▸ **WORK REQUIRED**: For the entries below, repeat exactly each line starting with the one that contains "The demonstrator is" and going on through the one that contains "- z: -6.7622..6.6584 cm", and no others.

┌────────

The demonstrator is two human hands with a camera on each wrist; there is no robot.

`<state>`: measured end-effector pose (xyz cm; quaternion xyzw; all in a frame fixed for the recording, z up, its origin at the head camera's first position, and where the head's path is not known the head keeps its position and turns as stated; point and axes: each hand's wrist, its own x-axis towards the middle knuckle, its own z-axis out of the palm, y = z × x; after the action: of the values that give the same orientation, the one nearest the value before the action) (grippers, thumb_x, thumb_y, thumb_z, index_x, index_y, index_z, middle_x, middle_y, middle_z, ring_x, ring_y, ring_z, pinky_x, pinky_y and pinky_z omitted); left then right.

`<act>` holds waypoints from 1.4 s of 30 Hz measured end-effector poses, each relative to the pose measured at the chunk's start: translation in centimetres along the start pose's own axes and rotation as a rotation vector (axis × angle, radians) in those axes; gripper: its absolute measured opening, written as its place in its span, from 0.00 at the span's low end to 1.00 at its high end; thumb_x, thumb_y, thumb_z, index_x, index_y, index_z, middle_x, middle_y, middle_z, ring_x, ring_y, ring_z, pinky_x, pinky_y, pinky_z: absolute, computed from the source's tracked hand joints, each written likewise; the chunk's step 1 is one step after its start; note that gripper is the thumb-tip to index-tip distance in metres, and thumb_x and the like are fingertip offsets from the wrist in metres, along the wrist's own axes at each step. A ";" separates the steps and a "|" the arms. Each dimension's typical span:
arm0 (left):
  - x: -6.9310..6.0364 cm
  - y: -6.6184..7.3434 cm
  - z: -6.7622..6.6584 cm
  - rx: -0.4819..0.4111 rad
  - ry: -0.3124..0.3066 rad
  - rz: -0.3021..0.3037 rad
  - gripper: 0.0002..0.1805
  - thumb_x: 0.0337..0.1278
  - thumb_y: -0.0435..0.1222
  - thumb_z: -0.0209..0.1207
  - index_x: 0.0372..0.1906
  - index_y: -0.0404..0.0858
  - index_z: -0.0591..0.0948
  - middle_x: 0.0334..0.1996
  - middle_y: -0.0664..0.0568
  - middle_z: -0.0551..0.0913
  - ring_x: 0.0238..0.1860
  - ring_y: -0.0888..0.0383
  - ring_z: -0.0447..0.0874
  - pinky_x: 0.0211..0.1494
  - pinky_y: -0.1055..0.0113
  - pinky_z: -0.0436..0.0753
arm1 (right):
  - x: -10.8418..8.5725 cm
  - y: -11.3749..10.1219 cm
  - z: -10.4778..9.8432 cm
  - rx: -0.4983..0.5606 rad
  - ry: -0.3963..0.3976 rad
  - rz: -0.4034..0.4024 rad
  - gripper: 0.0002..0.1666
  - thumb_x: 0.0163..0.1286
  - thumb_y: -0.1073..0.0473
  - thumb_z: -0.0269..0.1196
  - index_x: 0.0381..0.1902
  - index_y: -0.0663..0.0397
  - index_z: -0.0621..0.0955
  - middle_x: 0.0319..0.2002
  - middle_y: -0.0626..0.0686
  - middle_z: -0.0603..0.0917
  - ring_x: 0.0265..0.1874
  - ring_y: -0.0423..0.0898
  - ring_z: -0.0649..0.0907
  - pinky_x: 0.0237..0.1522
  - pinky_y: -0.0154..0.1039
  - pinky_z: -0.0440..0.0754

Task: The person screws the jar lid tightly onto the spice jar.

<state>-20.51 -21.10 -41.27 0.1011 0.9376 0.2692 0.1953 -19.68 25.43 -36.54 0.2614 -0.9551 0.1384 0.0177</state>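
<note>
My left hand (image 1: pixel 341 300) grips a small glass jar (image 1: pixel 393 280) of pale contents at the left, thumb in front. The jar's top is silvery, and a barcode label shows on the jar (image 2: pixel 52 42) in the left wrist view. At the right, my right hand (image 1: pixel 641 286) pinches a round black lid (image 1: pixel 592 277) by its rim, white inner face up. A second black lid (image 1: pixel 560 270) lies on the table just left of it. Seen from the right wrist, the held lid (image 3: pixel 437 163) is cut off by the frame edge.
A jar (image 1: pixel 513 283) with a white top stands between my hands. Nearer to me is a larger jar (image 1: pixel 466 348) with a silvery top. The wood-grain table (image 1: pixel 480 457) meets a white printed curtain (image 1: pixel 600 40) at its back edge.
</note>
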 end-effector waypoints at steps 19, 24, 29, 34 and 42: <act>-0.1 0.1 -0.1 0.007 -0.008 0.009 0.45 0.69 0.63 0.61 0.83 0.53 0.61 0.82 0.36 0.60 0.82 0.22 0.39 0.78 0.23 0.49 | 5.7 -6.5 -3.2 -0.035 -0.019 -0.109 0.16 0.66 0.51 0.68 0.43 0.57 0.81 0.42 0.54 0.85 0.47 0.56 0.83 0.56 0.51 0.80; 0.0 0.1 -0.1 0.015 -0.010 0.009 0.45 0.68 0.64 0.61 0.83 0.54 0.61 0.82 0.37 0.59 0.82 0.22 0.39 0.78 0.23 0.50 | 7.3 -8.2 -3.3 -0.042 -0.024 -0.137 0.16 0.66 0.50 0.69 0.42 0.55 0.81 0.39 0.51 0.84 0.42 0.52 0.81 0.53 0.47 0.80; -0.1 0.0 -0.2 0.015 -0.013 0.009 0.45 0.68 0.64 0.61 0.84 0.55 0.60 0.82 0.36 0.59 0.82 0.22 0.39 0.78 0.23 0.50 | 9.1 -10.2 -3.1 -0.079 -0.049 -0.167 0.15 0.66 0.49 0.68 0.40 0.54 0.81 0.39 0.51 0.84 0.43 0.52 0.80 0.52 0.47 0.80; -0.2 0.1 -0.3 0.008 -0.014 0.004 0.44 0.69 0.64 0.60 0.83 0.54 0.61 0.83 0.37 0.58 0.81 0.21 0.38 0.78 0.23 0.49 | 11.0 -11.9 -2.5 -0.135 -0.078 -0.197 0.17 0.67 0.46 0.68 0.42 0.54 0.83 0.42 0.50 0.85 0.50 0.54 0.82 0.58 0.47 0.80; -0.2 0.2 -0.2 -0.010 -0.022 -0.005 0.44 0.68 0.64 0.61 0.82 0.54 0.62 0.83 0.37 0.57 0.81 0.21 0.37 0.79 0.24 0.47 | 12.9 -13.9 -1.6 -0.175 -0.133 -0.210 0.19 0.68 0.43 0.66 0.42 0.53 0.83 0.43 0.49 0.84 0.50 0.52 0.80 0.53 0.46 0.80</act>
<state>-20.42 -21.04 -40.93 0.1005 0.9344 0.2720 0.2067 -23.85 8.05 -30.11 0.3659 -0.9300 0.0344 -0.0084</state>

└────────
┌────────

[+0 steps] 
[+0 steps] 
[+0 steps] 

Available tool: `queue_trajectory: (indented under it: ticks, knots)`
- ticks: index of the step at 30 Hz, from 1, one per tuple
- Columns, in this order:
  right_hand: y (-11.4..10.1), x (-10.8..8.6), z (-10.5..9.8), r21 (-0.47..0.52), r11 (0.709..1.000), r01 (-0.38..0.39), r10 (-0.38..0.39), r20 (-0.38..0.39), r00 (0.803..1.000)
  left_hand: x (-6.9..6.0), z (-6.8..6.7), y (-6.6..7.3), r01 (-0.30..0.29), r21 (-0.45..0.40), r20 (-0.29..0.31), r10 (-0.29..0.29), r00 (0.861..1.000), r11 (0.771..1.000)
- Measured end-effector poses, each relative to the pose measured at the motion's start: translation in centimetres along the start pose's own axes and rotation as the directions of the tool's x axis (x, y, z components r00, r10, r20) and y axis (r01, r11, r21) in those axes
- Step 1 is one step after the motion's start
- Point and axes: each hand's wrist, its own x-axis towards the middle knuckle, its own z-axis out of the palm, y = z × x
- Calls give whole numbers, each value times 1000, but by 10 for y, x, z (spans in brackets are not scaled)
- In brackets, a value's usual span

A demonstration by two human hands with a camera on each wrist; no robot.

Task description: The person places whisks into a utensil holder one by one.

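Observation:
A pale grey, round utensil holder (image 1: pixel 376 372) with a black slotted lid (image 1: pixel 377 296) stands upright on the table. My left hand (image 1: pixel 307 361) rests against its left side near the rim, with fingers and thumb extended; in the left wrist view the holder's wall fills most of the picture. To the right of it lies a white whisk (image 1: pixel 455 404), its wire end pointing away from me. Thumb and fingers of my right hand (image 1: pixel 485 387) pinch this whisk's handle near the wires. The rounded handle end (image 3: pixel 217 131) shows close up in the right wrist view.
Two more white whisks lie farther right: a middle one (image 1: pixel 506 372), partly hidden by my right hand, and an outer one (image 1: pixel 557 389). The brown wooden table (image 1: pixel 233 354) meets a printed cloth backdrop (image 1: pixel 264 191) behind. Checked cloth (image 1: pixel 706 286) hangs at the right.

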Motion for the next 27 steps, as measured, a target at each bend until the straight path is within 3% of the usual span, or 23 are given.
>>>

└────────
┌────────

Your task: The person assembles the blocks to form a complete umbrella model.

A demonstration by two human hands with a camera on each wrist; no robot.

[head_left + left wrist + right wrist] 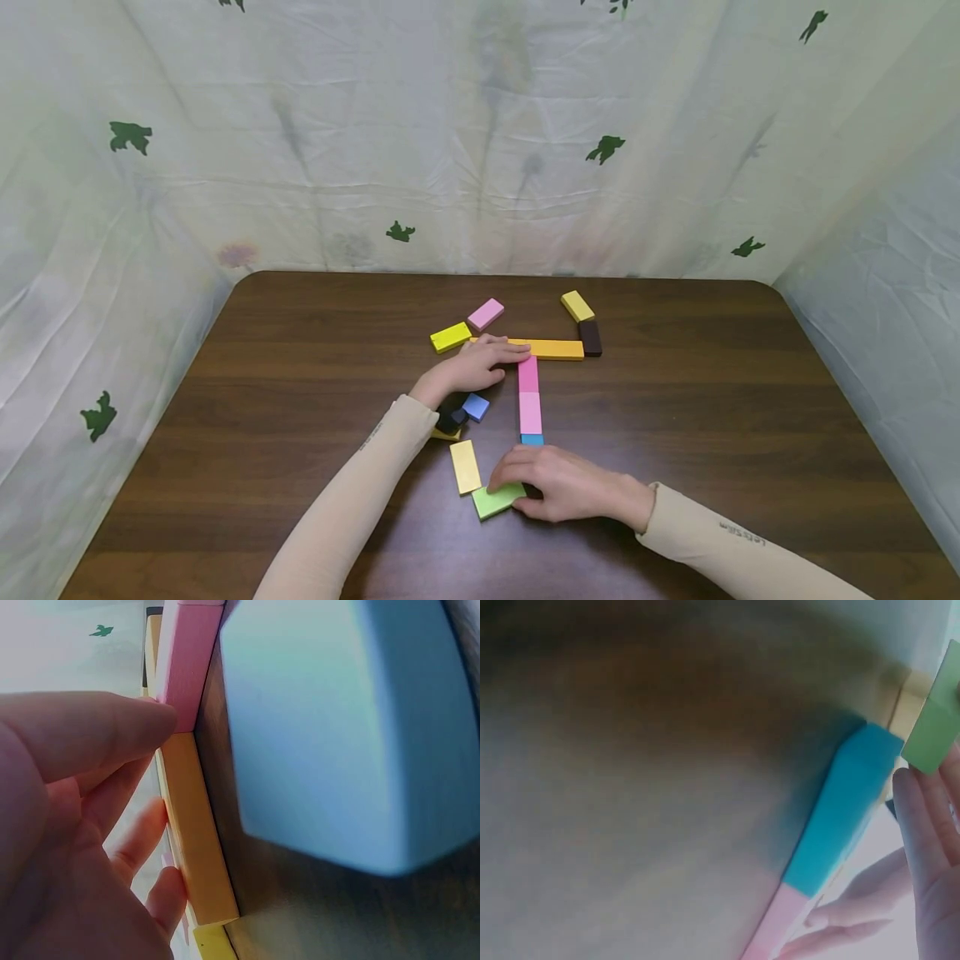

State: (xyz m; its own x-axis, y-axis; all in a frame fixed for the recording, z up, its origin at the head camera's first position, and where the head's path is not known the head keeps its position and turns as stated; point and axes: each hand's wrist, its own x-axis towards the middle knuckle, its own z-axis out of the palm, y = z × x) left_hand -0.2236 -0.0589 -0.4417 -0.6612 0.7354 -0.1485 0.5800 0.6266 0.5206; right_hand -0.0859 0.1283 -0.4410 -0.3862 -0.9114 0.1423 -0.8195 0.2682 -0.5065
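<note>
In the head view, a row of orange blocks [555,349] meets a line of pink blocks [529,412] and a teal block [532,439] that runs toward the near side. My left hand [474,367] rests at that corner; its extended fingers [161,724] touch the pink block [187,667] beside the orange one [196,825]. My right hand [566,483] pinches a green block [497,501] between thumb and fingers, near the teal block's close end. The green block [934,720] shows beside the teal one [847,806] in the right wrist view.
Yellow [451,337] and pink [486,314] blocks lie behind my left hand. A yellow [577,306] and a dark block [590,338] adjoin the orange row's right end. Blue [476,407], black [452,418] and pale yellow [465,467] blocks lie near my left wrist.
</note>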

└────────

▸ **TASK OUTPUT**:
The demonstrator is two human hands with a camera on each wrist; there is no robot.

`<state>`: measured end-effector pose (xyz cm; quaternion xyzw; all in a frame fixed for the recording, z up, its origin at the head camera's first position, and where the head's path is not known the head keeps its position and turns as stated; point and axes: each hand's wrist, its own x-axis towards the middle knuckle, its own z-axis out of the palm, y = z × x; after the action: of the values that give the same orientation, the one nearest the value before the action) (grippers, thumb_x, thumb_y, thumb_z, index_x, index_y, index_z, middle_x, middle_y, middle_z, ring_x, ring_y, ring_z, pinky_x, pinky_y and pinky_z omitted); left then right.

`<act>` holds waypoints from 1.4 s of 30 Hz measured end-effector poses, each relative to the pose measured at the chunk's start: translation in centimetres along the start pose's own axes and rotation as a rotation vector (axis × angle, radians) in those axes; gripper: its absolute measured opening, written as its place in its span, from 0.00 at the span's low end to 1.00 at its high end; thumb_x, thumb_y, thumb_z, index_x, index_y, index_z, middle_x, middle_y, middle_z, ring_x, ring_y, ring_z, pinky_x, pinky_y, pinky_z: absolute, computed from the source's tracked hand joints, each written likewise; the chunk's step 1 is one step after its start; note that gripper is the thumb-tip to index-tip distance in metres, and thumb_x and the like are fingertip offsets from the wrist in metres, along the wrist's own axes at each step. A ";" separates the steps and a "|" the arms. Each dimension's typical span:
arm0 (left):
  - x: -6.9310..6.0364 cm
  - y: -6.6184..7.3434 cm
  - z: -6.7622..6.6584 cm

What was requested is fully covered by this answer.